Directions for this task: Copy, from the material below, each line where "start" shows up.

Source material:
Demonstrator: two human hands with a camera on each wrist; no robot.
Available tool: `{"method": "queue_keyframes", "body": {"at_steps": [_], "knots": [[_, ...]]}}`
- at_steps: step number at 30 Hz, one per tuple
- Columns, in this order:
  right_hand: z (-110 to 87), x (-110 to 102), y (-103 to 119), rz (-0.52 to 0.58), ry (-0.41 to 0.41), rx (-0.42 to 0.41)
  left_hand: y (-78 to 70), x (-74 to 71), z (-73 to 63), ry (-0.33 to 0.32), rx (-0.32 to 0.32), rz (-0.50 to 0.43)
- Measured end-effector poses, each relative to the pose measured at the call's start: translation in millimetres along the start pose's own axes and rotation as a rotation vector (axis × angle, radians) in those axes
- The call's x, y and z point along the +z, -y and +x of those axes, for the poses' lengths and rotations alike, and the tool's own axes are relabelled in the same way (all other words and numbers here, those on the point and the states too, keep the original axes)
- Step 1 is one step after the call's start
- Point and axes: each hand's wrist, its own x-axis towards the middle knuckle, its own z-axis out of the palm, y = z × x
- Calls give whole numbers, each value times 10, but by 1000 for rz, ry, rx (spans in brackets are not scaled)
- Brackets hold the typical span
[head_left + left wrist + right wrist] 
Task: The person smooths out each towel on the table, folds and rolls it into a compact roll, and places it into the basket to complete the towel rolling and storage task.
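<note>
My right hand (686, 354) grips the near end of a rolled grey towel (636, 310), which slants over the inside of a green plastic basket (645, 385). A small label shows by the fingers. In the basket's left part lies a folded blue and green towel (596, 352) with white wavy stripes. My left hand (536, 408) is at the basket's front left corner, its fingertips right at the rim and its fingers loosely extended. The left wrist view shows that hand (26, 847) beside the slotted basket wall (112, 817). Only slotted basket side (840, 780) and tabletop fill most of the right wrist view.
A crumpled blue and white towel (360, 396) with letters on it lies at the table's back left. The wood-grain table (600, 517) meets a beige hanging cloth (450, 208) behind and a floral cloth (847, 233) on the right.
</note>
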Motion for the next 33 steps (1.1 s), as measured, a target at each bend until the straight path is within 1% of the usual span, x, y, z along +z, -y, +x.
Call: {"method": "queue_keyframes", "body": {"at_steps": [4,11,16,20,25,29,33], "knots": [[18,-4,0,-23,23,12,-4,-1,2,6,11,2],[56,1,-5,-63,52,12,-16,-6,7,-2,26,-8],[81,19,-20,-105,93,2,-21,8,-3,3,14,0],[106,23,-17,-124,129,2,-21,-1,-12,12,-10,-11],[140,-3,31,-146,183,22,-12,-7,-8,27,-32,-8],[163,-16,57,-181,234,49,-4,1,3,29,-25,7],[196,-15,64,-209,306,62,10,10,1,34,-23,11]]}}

Task solution:
- Measured end-effector poses, each relative to the pose measured at the call's start: translation in millimetres along the start pose's own axes and rotation as a rotation vector (axis × angle, radians) in those axes
- Step 1 is one step after the call's start

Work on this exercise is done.